The trouble with a great many of the theories evolved in the first months following the disappearance of Dorothy Arnold, was that they fitted only a part of the facts and probabilities. After all, here was an intricate and baffling situation, involving a person who, because of position, antecedents, and social situation, might be expected to act in a conventional manner. Accordingly, any explanation that fitted the physical facts and was still characterized by extraordinary details might reasonably be discarded.

It was several years before the girl’s father finally declared his belief in her death, and it is a fact that a sum of not less than a hundred thousand dollars was expended, first and last, in running down all sorts of rumors and clews. The search extended to England, Italy, France, Switzerland, Canada—even to the Far East and Australia. But all trails led to vacancy, and all speculations were at length empty. No dimmest trace of the girl was ever found, and no genuinely satisfactory explanation of the strange story has ever been put forward.

It is true there have been, at times in the intervening dozen or more years, rumors of a solution. Persons more or less closely connected with the official investigation have on several occasions been reported as voicing the opinion that the Arnold family was in possession of the facts, but denials have followed every such declaration. On April 8, 1921, for instance, Captain John H. Ayers, in charge of the Missing Persons Bureau of the New York Police Department, told an audience at the High School of Commerce that the fate of Miss Arnold had at that time been known to the police for many months, and that the case was regarded as closed. This pronouncement received the widest publicity in the New York and other American newspapers, but Captain Ayers’ statement was immediately and vigorously controverted by John S. Keith, the personal attorney of the girl’s father, who declared that the police official had told a “damned lie,” and that the mystery was as deep as ever it had been. The police chiefs later issued interviews full of dubiety and qualifications, the general tenor being that Captain Ayers had spoken without sufficient knowledge of the facts.

Just a year later the father of this woman of mysterious tragedy died, the last decade of his life beclouded by the sorrowful story and painful doubt. In his will was this pathetic clause:

“I make no provision in this will for my beloved daughter, H. C. Dorothy Arnold, as I am satisfied that she is dead.”

The death of Miss Arnold’s father once more set the rumor mongers to work and a variety of tales, bolder than had been uttered before, were circulated through the demi-world of New York and hinted in the newspapers. These rumors have not been printed directly and there has thus been no need of denial on part of the family. It must be said at once that they are mere bruits, mere attempts on the part of the cynical town to invent a set of circumstances to fit what few facts and alleged facts are known.

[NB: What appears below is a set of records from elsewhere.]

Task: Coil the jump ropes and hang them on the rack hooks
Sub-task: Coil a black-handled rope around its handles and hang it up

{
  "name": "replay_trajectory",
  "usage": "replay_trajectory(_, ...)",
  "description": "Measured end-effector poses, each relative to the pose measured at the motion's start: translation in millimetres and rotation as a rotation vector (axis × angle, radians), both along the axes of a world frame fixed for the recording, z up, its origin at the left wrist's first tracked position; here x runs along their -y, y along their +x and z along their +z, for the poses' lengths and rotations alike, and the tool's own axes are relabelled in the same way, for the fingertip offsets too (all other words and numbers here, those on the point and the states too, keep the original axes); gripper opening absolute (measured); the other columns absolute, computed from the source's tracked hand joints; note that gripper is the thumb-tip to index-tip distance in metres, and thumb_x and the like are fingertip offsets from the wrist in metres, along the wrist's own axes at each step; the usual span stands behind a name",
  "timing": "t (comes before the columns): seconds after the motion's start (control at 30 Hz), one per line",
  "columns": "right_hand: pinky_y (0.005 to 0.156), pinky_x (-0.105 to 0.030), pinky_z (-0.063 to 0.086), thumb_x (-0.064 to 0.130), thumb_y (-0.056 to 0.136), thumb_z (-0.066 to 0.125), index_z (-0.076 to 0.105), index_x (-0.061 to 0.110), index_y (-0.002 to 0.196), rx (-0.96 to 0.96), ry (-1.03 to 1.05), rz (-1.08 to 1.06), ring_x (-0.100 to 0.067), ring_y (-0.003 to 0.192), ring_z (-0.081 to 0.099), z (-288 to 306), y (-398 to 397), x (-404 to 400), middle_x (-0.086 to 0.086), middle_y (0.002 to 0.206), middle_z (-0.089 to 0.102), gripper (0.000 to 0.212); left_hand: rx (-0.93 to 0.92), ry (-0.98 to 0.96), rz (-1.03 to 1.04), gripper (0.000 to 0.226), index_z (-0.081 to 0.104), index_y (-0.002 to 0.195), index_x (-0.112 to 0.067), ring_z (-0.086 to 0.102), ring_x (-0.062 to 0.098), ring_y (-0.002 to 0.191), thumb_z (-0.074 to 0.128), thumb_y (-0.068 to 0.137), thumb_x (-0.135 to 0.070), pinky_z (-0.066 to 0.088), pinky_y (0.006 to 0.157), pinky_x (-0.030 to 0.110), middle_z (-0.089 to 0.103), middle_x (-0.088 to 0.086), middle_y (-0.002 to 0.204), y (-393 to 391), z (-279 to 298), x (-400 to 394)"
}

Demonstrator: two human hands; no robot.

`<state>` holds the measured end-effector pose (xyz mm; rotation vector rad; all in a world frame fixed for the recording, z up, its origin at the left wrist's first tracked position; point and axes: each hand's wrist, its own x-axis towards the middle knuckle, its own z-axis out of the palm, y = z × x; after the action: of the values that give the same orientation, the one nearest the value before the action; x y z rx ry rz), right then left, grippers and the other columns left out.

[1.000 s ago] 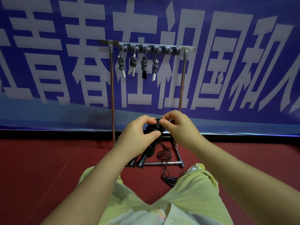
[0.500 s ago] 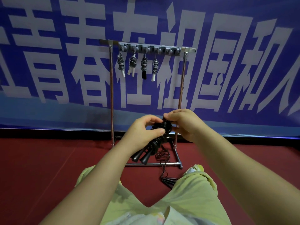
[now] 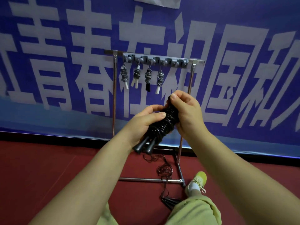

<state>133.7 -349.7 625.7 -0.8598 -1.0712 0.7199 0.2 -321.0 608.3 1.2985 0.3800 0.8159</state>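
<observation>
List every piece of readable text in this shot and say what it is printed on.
"青春在祖国" in large white characters on the blue banner behind the rack; a cut-off character stands before it at the left edge.
After those, one more character, perhaps "和", then another cut off at the right edge: neither is sure.
Pale sheet at the banner's top edge: no text readable.
Hanging jump ropes, black jump rope in the hands, shoe: no labels visible.

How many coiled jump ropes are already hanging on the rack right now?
4, side by side on the left hooks of the rack: first, second, third, fourth. Right hooks look bare.
</observation>
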Motion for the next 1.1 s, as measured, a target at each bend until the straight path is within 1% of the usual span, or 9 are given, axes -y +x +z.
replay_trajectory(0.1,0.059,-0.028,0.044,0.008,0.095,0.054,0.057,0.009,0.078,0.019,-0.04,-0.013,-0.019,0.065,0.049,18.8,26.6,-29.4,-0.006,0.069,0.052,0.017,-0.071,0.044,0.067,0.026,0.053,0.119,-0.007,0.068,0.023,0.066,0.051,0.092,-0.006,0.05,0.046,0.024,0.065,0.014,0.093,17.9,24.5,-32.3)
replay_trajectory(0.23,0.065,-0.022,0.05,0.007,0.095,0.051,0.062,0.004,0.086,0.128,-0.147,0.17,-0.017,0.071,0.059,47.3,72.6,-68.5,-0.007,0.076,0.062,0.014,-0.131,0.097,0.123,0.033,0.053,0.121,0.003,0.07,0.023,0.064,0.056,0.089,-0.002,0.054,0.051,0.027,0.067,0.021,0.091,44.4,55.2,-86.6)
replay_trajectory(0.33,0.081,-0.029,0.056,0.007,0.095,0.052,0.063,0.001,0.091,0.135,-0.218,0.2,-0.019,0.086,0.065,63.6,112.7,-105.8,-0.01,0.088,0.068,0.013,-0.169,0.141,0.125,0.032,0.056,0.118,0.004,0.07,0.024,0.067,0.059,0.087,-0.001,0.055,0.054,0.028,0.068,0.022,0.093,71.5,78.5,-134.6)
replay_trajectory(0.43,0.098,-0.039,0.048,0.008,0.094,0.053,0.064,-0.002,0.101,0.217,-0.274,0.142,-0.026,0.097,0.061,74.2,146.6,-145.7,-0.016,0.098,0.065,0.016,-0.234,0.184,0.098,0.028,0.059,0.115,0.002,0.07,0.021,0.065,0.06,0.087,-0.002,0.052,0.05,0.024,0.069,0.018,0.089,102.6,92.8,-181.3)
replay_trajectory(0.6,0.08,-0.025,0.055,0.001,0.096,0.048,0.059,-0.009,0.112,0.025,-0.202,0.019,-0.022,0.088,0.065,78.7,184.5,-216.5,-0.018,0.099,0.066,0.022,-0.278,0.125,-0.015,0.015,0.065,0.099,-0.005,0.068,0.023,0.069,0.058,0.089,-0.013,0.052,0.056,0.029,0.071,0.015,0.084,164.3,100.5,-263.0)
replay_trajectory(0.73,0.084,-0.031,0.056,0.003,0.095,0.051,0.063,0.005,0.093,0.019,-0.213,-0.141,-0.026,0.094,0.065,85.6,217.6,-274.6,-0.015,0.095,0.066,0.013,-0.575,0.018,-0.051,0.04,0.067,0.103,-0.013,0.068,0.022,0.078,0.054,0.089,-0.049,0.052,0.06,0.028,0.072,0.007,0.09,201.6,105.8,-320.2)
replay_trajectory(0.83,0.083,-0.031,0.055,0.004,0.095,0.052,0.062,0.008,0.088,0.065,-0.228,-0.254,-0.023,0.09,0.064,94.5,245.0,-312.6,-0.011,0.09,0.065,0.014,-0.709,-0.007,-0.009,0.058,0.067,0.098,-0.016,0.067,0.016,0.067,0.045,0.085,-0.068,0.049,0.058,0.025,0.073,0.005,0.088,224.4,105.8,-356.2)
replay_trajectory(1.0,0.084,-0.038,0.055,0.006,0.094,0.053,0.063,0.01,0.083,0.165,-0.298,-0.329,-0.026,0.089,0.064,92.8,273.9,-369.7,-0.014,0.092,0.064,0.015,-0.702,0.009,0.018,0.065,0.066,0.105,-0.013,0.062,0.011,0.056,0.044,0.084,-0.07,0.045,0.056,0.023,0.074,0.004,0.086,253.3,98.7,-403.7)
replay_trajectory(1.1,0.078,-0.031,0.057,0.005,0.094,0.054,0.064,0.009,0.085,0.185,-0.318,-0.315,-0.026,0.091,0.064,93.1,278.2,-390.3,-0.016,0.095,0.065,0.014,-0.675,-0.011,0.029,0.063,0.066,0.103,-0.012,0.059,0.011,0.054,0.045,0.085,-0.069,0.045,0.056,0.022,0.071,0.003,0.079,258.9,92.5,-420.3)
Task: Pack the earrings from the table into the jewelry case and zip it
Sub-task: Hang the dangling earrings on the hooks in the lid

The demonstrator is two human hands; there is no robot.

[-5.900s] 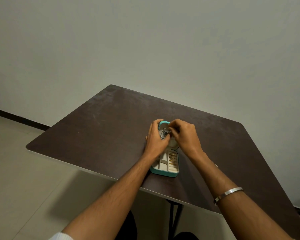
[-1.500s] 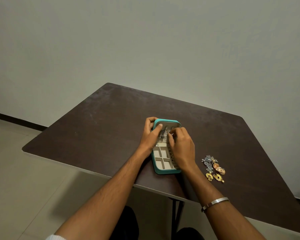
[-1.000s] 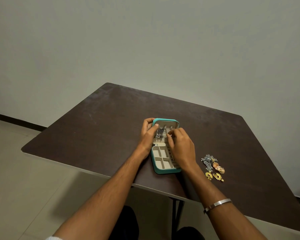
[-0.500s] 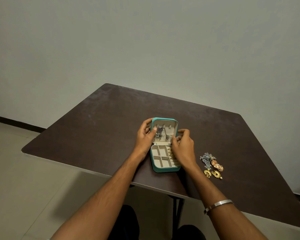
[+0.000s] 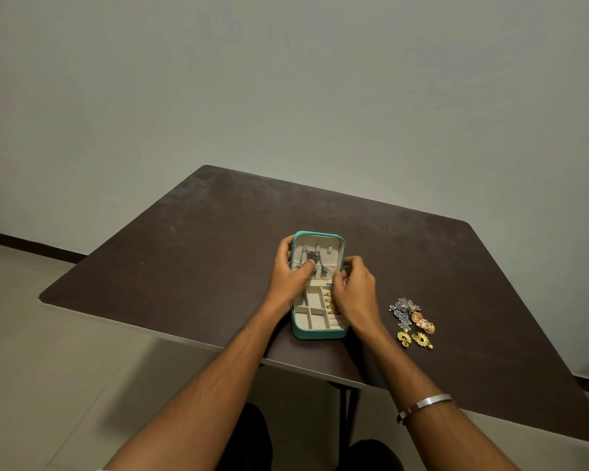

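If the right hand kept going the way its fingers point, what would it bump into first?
Probably the case's open lid. The right hand points up and left, fingertips already about at the lid's right edge, though depth is hard to judge.

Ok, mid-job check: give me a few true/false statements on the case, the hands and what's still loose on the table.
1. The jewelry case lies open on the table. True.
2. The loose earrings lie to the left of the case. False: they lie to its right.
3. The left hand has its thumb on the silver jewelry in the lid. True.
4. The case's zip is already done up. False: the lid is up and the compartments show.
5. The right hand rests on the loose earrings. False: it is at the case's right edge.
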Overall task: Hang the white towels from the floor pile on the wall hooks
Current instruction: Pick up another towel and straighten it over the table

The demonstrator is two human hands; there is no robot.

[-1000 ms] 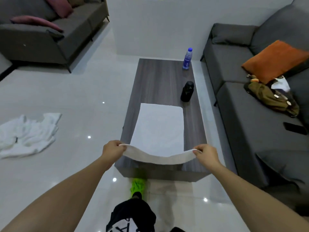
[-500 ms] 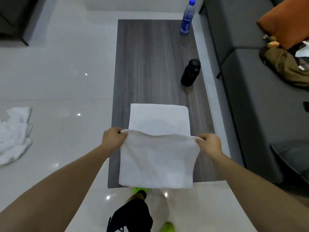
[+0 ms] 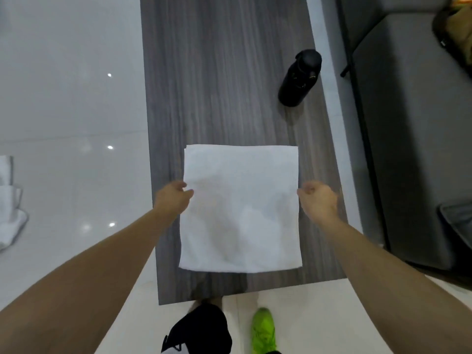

On the other hand, the newspapers have been only too ready to take seriously the most absurd fabulations. In 1916, for instance, a thief arrested at Providence, R. I., for motives best known to himself, declared that he had helped to bury Dorothy Arnold’s body in the cellar of a house about ten miles below West Point, near the J. P. Morgan estate. Commissioner Joseph A. Faurot, Captain Grant Williams and a number of detectives provided with digging tools set out for the place in motor cars, closely pursued by other cars containing the newspaper reporters. The police managed to shake off the newspaper men and reached the house. There they dug till they ached and found nothing whatever.

Returning to New York, the detectives left their shovels, some of which were rusty or covered with a red clay, at a station house and there the reporters caught a glimpse of them. The result was that a bit of rust or ferrous earth translated itself into blood and thence into headlines in the morning papers, declaring that Dorothy Arnold’s body had been found. Denials followed within hours, to be sure.

So the case rests.

Perhaps, in some year to come, approaching death will open the lips of one or another who knows the secret and has been sealed to silence by the fears and needs of life. But it is just as likely that the words of her dying parent contain as much as can be known of the truth about the missing Dorothy Arnold.